> [Dataset excerpt]:
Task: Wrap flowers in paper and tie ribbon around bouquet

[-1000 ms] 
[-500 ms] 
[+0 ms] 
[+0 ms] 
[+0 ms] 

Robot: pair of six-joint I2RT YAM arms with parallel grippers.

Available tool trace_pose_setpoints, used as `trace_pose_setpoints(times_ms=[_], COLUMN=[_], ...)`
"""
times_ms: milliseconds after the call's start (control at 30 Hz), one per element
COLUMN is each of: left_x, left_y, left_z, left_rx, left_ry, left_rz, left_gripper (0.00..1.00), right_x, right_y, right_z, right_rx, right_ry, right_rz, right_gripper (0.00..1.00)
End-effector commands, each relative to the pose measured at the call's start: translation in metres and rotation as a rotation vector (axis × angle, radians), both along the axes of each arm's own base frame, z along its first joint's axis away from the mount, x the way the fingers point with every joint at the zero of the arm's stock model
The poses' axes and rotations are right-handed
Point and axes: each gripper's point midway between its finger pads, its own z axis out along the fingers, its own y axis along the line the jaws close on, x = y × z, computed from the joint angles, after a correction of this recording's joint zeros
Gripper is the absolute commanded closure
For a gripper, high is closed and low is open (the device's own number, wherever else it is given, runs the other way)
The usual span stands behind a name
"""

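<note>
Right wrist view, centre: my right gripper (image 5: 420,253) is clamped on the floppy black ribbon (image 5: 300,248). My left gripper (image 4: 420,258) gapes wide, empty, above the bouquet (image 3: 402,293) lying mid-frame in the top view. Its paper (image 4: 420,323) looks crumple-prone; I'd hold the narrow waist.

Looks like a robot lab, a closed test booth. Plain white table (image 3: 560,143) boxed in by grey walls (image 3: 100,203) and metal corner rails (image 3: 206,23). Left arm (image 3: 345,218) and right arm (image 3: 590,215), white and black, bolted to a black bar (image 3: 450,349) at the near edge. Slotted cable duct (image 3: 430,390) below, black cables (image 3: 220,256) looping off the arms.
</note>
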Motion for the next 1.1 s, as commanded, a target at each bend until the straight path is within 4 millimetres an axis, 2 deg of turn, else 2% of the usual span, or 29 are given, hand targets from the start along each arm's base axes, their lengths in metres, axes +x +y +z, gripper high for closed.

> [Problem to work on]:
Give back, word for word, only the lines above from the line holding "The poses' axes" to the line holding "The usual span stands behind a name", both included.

> [The completed task]:
The poses' axes and rotations are right-handed
Point and axes: each gripper's point midway between its finger pads, its own z axis out along the fingers, its own y axis along the line the jaws close on, x = y × z, computed from the joint angles, after a correction of this recording's joint zeros
Gripper is the absolute commanded closure
For a gripper, high is closed and low is open (the device's own number, wherever else it is given, runs the other way)
The usual span stands behind a name

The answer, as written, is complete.